» Goal of the exercise:
Report each line of the listing that carries the word "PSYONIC".

------------------------------------

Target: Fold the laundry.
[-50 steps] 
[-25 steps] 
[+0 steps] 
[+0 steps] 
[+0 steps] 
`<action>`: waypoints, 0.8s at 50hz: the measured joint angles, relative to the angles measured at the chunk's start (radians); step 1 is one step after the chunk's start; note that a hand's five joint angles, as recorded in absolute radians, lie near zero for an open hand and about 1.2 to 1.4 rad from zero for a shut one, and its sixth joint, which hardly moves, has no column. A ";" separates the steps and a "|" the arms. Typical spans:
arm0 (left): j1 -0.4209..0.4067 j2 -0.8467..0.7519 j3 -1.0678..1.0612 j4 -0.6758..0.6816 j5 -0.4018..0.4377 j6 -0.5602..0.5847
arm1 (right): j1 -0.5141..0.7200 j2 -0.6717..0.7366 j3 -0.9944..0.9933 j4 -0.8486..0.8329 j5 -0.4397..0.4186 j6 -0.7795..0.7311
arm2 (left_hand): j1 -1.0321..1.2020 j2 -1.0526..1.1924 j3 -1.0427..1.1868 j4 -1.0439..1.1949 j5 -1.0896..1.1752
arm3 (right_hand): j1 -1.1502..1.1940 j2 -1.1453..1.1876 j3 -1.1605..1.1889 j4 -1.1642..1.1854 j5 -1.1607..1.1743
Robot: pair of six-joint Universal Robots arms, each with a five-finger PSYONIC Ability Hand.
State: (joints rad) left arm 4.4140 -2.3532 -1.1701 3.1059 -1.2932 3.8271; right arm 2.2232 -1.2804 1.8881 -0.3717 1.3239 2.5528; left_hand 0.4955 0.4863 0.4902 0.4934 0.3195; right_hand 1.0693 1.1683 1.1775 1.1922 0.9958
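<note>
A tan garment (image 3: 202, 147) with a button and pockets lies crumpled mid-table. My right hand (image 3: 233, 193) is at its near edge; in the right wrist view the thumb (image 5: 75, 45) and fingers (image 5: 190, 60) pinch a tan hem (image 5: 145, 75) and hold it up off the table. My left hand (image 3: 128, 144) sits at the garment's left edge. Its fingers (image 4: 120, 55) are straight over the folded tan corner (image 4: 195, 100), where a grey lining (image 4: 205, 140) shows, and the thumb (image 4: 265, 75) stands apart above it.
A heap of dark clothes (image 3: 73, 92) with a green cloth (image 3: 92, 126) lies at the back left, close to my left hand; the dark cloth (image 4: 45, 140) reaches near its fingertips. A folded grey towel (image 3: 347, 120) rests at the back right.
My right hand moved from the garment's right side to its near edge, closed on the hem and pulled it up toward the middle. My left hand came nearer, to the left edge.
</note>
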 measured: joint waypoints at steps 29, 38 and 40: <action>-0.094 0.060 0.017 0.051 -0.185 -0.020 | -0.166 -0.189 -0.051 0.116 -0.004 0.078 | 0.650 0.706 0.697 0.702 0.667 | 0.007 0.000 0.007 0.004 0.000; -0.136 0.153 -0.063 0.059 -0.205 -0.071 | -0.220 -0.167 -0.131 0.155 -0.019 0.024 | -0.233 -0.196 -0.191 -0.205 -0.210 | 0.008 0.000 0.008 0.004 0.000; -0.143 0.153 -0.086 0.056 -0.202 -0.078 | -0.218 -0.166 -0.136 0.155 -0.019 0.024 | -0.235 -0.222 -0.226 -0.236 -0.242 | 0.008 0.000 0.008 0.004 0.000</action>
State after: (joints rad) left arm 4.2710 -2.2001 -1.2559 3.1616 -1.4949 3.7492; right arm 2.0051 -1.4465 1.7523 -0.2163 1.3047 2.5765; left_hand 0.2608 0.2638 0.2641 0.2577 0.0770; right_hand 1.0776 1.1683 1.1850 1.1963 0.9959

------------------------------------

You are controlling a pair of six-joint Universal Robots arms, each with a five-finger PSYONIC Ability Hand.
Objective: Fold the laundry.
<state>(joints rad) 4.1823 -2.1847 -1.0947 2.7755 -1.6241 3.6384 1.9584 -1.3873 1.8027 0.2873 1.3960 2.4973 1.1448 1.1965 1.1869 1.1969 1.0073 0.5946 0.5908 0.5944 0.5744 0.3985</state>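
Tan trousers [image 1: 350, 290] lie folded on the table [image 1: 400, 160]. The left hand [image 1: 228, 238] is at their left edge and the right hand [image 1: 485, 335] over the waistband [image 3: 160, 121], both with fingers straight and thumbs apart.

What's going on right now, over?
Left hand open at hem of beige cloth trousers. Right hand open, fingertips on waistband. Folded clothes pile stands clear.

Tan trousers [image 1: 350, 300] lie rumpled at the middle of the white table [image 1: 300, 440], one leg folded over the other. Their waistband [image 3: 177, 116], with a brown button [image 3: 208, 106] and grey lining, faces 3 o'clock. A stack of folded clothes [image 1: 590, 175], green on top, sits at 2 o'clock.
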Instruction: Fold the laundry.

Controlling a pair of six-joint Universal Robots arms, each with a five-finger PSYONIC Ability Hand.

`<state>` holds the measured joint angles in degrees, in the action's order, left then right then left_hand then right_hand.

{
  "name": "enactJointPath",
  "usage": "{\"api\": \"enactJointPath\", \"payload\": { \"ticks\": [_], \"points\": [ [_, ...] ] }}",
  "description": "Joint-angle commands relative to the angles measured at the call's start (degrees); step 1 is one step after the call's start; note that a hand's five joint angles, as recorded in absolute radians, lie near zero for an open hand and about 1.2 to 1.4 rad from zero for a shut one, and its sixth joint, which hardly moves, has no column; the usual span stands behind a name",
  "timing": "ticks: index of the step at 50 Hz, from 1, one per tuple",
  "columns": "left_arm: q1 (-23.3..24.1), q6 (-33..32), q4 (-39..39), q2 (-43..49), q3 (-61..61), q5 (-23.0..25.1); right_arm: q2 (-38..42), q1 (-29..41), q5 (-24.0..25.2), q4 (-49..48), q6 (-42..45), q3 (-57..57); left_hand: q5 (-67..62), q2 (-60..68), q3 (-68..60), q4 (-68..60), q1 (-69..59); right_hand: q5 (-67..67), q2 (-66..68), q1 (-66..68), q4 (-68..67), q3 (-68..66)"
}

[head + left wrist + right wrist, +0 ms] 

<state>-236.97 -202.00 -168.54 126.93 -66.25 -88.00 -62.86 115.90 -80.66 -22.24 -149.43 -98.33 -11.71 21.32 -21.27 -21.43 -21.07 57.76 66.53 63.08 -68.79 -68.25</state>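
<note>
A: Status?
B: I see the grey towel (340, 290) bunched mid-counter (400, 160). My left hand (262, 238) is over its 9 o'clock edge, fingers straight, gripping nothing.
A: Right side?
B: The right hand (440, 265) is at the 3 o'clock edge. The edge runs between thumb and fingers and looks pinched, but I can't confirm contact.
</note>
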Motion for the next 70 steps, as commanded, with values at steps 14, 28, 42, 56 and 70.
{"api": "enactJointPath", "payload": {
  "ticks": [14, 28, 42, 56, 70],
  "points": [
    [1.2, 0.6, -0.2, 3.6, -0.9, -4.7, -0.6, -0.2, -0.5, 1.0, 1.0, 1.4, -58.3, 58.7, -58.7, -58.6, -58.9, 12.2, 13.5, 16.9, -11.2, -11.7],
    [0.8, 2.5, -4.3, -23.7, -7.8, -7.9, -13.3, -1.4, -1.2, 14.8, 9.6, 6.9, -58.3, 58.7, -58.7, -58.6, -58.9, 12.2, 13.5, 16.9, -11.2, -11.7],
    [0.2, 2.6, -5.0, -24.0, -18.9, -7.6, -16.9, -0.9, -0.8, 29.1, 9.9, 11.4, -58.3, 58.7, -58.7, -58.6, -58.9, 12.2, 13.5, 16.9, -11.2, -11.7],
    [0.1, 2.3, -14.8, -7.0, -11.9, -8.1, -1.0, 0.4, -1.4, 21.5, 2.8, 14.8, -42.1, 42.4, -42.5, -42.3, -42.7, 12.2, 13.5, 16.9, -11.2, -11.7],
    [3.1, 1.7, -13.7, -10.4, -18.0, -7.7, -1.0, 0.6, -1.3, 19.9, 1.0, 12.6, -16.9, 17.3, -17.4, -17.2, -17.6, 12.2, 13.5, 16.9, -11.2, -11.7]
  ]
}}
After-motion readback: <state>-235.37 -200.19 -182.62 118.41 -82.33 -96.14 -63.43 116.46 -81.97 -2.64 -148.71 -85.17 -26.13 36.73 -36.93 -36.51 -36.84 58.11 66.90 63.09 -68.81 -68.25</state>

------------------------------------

» Written solution:
Robot: pair of six-joint Universal Robots arms, each with a five-finger PSYONIC Ability Hand.
You are controlling a pair of six-joint Universal Robots arms, each with a five-finger PSYONIC Ability Hand.
Controlling a pair of six-joint Universal Robots arms, each with a five-finger PSYONIC Ability Hand.

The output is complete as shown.